Task statement
Return the listing that follows exactly, with no pictures included.

Recorded data
_ _ _ _ _

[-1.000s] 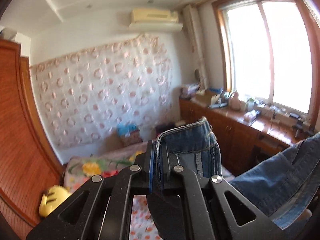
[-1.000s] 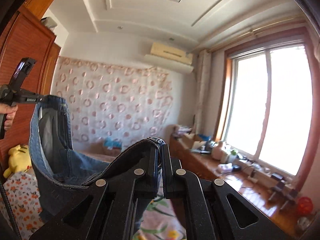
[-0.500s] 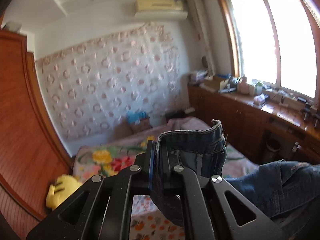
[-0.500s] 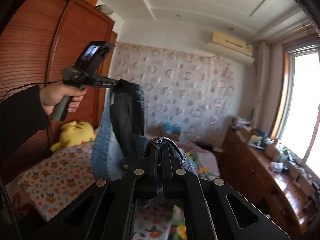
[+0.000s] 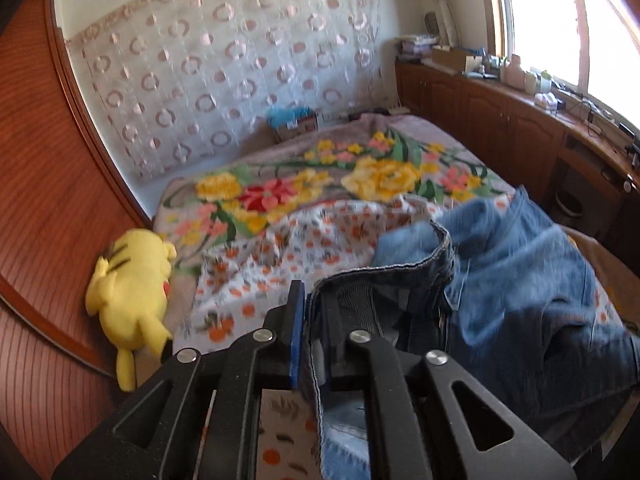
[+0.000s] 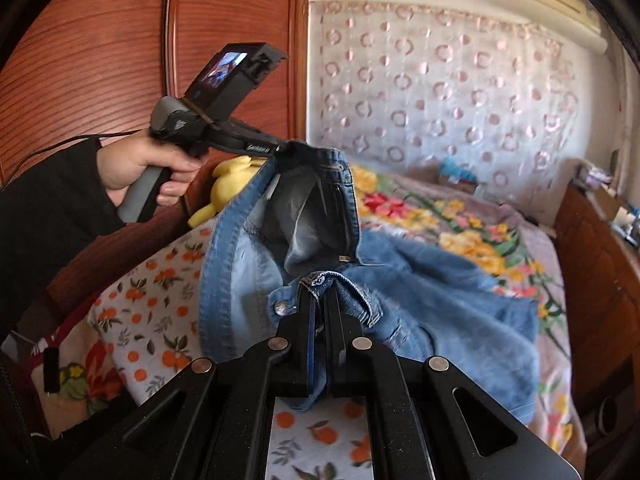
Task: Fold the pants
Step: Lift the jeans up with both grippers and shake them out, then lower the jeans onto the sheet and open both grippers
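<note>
Blue denim pants (image 5: 520, 280) hang by the waistband between my two grippers, and their legs spread over the bed (image 6: 440, 300). My left gripper (image 5: 314, 300) has the waistband hem between its jaws, which are opening. In the right wrist view this left gripper (image 6: 282, 148), held by a hand (image 6: 136, 164), still keeps that corner lifted. My right gripper (image 6: 320, 296) is shut on the other waistband end, beside the metal button (image 6: 280, 307).
The bed has an orange-print sheet (image 5: 260, 272) and a floral blanket (image 5: 380, 176). A yellow plush toy (image 5: 132, 280) lies against the wooden wardrobe (image 5: 40, 200) on the left. Wooden cabinets (image 5: 500, 120) with clutter run under the window on the right.
Both grippers have dropped from up high to just over the bed. The pants' legs now rest on the bedding. The left jaws have parted slightly.
</note>
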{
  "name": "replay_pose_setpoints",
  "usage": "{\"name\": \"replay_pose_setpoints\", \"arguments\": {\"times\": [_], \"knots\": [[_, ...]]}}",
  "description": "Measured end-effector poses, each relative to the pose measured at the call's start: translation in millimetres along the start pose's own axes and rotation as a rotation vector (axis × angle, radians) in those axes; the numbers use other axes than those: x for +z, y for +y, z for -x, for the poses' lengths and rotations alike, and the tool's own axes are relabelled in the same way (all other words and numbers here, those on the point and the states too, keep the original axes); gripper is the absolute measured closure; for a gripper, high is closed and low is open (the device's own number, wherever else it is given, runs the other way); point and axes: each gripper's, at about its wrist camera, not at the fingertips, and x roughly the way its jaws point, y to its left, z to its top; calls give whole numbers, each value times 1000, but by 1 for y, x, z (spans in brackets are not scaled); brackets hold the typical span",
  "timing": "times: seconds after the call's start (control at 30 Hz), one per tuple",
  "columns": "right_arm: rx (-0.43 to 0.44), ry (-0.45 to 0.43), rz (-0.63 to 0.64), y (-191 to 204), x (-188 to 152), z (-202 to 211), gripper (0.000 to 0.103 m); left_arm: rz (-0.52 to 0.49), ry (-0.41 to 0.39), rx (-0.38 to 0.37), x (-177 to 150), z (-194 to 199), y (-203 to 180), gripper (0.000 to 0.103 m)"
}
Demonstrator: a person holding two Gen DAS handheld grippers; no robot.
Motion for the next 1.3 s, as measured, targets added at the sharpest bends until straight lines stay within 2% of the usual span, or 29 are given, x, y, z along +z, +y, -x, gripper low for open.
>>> {"name": "replay_pose_setpoints", "arguments": {"times": [0.03,0.07,0.1,0.17,0.33,0.5,0.67,0.77,0.87,0.93,1.1,1.3], "knots": [[13,9,-6,-1,-2,9,100,-2,14,-10,-12,-1,2,85],[20,12,-9,-18,-2,41,100,-3,26,-22,-26,-2,2,77],[30,18,-18,-27,-8,30,100,2,33,-37,-38,-2,3,67],[45,29,-41,-36,-12,38,100,10,50,-64,-69,-4,1,56],[69,63,-84,-37,-24,41,100,46,80,-91,-126,7,-8,55],[95,86,-111,-32,-34,42,100,77,40,-106,-153,34,-16,55],[55,113,-116,-34,-35,47,96,75,-21,-139,-168,64,-39,55],[30,96,-104,-33,-28,62,93,66,-45,-175,-176,76,-56,55],[10,56,-105,-34,-28,81,75,58,-60,-208,-180,87,-73,55],[-7,28,-110,-36,-33,94,69,49,-65,-199,-183,89,-80,55],[-52,28,-121,-41,-43,104,66,59,-53,-199,-189,85,-85,55],[-107,39,-105,-46,-51,92,63,96,-59,-137,-191,72,-61,54]]}}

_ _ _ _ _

Response
[-1.000s] 
[-1.000s] 
[-0.500s] 
[-0.500s] 
[+0.000s] 
[+0.000s] 
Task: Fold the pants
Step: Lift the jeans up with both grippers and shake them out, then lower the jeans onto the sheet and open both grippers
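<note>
Blue denim pants (image 5: 520, 280) hang by the waistband between my two grippers, and their legs spread over the bed (image 6: 440, 300). My left gripper (image 5: 314, 300) has the waistband hem between its jaws, which are opening. In the right wrist view this left gripper (image 6: 282, 148), held by a hand (image 6: 136, 164), still keeps that corner lifted. My right gripper (image 6: 320, 296) is shut on the other waistband end, beside the metal button (image 6: 280, 307).
The bed has an orange-print sheet (image 5: 260, 272) and a floral blanket (image 5: 380, 176). A yellow plush toy (image 5: 132, 280) lies against the wooden wardrobe (image 5: 40, 200) on the left. Wooden cabinets (image 5: 500, 120) with clutter run under the window on the right.
Both grippers have dropped from up high to just over the bed. The pants' legs now rest on the bedding. The left jaws have parted slightly.
</note>
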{
  "name": "replay_pose_setpoints",
  "usage": "{\"name\": \"replay_pose_setpoints\", \"arguments\": {\"times\": [_], \"knots\": [[_, ...]]}}",
  "description": "Measured end-effector poses, each relative to the pose measured at the call's start: translation in millimetres along the start pose's own axes and rotation as a rotation vector (axis × angle, radians) in those axes; the numbers use other axes than those: x for +z, y for +y, z for -x, for the poses' lengths and rotations alike, and the tool's own axes are relabelled in the same way (all other words and numbers here, those on the point and the states too, keep the original axes); gripper is the absolute measured closure; for a gripper, high is closed and low is open (the device's own number, wherever else it is given, runs the other way); point and axes: each gripper's, at about its wrist camera, not at the fingertips, and x roughly the way its jaws point, y to its left, z to its top; calls give whole numbers, each value times 1000, but by 1 for y, x, z (spans in brackets are not scaled); brackets hold the typical span",
  "timing": "times: seconds after the call's start (control at 30 Hz), one per tuple",
  "columns": "right_arm: rx (-0.43 to 0.44), ry (-0.45 to 0.43), rz (-0.63 to 0.64), y (-191 to 204), x (-188 to 152), z (-202 to 211), gripper (0.000 to 0.103 m); left_arm: rz (-0.52 to 0.49), ry (-0.41 to 0.39), rx (-0.38 to 0.37), x (-177 to 150), z (-194 to 199), y (-203 to 180), gripper (0.000 to 0.103 m)"
}
Demonstrator: a person holding two Gen DAS handheld grippers; no robot.
Motion for the next 1.3 s, as measured, targets added at the sharpest bends until straight lines stay within 2% of the usual span, or 29 are given, x, y, z along +z, +y, -x, gripper low for open.
>>> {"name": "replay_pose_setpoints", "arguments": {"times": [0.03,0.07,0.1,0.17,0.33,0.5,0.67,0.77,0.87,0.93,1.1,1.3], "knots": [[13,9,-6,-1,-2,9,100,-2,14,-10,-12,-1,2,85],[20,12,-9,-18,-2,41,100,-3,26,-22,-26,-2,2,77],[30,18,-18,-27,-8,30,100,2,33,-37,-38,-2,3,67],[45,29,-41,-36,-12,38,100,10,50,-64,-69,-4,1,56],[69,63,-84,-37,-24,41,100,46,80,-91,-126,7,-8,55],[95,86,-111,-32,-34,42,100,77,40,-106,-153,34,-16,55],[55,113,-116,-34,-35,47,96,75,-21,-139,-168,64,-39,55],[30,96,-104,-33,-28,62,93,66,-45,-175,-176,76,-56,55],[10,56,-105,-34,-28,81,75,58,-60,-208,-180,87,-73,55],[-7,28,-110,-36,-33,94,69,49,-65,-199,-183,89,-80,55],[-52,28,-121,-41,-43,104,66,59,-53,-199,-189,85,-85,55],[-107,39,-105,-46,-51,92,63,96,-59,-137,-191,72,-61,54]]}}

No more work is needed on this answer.